Adsorption
The surface phenomenon that drives purification, catalysis, and countless industrial processes
1. What is Adsorption?
Adsorption is the adhesion of atoms, ions, or molecules from a gas, liquid, or dissolved solid to a surface. It creates a film of the adsorbate on the surface of the adsorbent. Unlike absorption, where the substance penetrates the bulk of the material, adsorption is strictly a surface phenomenon. The term “adsorption” was coined in 1881 by German physicist Heinrich Kayser.
The substance that is deposited on the surface. Example: gas molecules (O₂, CO₂) or solutes (dyes, metal ions).
The solid material on whose surface adsorption occurs. Example: activated charcoal, silica gel, zeolites, clays.
Adsorption is ubiquitous: from activated carbon filters purifying water to the adhesion of paint on walls.
2. Interactive Adsorption Simulation
This animation shows gas/solute molecules (blue spheres) approaching a solid surface (grey blocks) and becoming adsorbed (attached) onto the surface, mimicking both physisorption and initial chemisorption stages. The animation loops continuously.
◉ Blue particles: adsorbate molecules █ Grey blocks: adsorbent surface
At the surface, the adsorbate molecules are held by either weak van der Waals forces (physisorption) or strong chemical bonds (chemisorption). The animation resets automatically every cycle.
3. Everyday Examples of Adsorption
- Activated charcoal in water filters: Adsorbs impurities, chlorine, and organic compounds.
- Silica gel packets: Adsorb moisture from the air, keeping products dry.
- Gas masks: Activated charcoal adsorbs toxic gases and vapors.
- Decolorization of sugar: Animal charcoal adsorbs coloring impurities from sugar solution.
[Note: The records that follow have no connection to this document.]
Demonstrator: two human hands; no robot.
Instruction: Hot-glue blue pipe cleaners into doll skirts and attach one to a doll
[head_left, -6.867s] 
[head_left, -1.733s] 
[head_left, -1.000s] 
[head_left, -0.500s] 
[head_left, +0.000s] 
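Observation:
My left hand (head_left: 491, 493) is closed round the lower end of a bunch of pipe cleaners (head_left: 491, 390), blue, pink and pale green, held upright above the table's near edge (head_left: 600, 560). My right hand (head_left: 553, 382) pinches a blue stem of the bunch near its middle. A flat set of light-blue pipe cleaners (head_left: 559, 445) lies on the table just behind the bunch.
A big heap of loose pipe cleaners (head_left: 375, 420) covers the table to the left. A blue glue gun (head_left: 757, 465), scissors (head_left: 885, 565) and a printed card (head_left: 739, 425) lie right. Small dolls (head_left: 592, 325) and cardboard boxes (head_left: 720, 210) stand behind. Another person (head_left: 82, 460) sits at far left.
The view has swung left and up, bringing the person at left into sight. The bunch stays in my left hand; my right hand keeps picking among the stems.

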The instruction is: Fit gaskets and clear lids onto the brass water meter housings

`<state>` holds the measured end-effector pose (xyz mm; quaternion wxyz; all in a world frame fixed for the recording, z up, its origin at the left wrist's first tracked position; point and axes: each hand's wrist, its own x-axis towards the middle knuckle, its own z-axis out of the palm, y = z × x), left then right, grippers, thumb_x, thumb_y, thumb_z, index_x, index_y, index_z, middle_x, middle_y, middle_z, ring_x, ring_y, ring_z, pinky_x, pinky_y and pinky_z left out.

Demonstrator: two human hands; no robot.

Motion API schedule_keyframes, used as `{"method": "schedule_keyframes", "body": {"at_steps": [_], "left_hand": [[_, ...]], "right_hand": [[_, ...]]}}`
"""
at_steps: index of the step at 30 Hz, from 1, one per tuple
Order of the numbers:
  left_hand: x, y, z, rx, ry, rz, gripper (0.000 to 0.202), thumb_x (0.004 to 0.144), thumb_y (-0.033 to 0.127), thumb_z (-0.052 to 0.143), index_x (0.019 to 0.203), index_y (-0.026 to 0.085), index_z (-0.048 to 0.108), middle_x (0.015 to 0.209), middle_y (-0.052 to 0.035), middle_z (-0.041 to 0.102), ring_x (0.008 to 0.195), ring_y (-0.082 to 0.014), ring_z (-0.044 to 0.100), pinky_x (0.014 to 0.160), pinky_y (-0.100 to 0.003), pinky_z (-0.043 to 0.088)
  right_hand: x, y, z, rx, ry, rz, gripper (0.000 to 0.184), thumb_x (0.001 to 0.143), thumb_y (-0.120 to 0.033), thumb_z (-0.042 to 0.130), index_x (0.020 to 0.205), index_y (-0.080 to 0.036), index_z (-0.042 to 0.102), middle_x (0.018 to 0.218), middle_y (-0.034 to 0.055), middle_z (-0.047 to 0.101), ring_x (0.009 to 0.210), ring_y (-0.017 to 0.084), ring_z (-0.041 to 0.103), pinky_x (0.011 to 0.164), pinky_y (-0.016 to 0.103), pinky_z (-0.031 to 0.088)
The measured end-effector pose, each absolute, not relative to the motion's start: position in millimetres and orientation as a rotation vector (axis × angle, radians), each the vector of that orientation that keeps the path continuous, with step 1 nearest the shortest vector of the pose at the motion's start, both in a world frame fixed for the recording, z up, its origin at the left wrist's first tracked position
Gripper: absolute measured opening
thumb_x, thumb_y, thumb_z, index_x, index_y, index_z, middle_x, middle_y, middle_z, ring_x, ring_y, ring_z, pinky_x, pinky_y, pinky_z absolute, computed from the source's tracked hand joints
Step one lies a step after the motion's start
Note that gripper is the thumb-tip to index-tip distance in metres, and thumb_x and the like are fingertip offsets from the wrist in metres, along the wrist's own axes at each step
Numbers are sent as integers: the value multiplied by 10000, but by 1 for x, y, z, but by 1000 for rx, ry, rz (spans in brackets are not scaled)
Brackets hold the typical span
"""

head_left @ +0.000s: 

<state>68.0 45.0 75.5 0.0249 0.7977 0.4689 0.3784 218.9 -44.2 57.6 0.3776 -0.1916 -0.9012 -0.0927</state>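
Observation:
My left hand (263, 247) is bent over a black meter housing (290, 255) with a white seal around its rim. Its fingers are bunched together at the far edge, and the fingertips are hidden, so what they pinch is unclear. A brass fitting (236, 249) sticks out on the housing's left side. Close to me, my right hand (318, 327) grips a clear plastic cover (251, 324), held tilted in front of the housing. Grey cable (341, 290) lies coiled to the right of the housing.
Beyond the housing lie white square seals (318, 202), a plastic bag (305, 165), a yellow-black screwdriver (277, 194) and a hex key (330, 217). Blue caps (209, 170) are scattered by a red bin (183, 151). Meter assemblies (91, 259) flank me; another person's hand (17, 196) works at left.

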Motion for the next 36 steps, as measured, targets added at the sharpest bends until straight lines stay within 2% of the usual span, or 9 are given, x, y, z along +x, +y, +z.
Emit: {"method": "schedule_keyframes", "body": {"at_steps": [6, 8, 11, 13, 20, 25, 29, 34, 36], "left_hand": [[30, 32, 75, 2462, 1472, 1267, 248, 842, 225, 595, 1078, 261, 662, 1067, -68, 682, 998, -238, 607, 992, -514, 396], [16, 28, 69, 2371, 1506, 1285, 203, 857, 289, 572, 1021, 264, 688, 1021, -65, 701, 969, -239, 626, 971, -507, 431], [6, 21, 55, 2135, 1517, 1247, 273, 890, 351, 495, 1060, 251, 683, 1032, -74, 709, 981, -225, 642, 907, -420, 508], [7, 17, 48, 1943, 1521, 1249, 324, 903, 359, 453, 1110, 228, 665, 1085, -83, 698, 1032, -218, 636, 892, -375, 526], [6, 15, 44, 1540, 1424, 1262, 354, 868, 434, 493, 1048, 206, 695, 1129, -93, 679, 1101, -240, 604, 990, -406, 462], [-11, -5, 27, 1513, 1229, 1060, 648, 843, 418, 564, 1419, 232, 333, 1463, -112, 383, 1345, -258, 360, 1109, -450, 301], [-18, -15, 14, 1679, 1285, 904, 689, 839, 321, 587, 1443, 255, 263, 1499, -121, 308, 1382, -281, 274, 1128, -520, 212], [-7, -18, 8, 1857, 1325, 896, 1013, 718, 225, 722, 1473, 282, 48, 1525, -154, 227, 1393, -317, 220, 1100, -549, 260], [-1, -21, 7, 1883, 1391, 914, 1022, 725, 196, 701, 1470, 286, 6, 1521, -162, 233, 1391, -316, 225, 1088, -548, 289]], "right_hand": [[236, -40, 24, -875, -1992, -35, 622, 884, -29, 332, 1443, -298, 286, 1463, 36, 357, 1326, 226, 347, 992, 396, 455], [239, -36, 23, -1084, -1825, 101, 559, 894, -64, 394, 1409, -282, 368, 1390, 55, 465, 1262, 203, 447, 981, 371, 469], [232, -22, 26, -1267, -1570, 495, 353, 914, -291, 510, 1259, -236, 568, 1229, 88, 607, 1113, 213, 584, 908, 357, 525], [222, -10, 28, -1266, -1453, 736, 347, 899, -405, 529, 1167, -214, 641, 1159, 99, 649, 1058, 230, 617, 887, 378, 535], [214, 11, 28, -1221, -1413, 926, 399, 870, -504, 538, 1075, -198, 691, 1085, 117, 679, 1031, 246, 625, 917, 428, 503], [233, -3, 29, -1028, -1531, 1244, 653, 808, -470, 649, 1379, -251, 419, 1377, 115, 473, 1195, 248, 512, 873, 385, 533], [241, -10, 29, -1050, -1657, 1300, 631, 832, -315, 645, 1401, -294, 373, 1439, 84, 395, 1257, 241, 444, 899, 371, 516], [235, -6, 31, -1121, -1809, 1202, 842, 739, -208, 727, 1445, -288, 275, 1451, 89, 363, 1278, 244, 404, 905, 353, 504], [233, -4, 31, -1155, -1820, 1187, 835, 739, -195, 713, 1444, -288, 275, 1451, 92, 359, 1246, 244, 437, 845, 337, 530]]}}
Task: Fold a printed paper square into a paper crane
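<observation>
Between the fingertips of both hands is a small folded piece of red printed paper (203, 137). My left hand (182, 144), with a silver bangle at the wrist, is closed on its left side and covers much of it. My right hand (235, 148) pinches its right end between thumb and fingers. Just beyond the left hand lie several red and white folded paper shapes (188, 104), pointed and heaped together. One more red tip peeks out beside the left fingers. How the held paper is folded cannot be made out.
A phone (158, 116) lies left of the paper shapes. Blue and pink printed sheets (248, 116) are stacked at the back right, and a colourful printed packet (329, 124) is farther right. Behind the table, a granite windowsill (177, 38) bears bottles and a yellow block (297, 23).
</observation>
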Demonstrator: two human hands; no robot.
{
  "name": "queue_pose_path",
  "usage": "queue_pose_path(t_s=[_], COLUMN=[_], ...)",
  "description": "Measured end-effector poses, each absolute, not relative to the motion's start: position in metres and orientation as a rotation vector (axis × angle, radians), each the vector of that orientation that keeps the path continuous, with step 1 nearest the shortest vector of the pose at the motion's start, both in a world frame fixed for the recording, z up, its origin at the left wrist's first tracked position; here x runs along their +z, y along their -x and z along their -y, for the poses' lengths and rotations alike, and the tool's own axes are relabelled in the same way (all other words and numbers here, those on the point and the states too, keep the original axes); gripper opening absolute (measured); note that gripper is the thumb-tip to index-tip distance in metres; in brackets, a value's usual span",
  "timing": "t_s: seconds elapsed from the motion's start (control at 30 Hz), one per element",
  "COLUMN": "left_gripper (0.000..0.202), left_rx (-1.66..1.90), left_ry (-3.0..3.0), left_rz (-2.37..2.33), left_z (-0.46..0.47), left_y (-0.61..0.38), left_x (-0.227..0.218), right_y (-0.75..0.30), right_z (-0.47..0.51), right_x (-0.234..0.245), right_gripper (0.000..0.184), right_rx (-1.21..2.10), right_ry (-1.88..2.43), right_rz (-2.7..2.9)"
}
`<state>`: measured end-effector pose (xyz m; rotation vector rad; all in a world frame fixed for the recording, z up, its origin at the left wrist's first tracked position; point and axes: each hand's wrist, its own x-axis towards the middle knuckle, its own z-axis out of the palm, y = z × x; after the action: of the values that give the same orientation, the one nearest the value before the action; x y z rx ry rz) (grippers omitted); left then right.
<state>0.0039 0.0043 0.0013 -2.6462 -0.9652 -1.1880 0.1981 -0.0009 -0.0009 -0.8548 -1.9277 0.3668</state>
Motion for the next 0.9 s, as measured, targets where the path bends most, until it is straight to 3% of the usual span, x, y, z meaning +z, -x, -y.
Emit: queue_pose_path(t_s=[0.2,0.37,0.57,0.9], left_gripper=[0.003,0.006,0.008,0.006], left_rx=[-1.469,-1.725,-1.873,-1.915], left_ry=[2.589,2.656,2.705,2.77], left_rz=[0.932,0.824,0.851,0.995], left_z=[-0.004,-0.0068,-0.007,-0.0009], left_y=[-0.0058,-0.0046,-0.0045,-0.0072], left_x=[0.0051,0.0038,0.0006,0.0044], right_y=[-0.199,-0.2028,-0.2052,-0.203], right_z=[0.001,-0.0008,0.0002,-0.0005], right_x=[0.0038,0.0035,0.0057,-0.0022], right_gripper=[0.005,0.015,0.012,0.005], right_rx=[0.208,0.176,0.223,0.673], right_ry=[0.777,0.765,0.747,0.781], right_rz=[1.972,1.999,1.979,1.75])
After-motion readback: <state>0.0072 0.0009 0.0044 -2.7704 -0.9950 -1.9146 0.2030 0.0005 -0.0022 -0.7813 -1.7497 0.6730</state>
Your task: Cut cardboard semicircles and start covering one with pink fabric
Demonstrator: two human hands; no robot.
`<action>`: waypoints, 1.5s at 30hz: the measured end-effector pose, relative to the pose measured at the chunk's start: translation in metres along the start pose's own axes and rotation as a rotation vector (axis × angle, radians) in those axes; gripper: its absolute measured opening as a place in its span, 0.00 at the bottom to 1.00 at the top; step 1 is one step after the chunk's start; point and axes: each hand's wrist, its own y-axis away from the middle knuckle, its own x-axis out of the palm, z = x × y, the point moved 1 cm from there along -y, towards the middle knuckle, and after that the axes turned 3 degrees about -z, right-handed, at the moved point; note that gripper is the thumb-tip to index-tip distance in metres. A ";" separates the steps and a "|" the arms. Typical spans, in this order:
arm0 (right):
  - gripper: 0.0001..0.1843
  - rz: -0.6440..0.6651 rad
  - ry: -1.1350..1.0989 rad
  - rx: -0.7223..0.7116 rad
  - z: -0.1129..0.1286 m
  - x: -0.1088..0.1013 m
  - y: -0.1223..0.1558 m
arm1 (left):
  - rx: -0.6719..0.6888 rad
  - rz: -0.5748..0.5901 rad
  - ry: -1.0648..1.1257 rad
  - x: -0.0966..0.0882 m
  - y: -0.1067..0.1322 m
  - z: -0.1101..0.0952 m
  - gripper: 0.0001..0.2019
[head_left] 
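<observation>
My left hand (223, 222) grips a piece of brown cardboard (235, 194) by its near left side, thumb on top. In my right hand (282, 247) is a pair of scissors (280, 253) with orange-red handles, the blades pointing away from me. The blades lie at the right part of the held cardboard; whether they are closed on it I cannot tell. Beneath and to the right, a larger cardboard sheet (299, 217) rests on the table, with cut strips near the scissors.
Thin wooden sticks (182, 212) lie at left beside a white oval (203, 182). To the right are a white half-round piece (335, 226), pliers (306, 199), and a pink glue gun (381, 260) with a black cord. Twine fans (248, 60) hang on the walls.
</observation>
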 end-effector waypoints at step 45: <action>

- Adsorption of dyes onto fabrics: Dye molecules adhere to textile fibers.
- Catalysis in automobile catalytic converters: Gases adsorb onto platinum/palladium surface, facilitating reaction.
4. Mechanism of Adsorption
Atoms or molecules on the surface of a solid are not completely surrounded by their own kind. They possess residual attractive forces (unbalanced forces) that extend outward. These forces attract nearby gas or liquid molecules, causing them to adhere to the surface. The process releases energy (heat of adsorption). The adsorbed species may remain intact (molecular adsorption) or dissociate into atoms (dissociative adsorption). For example, hydrogen molecules on nickel first physisorb, then dissociate into atoms that chemisorb.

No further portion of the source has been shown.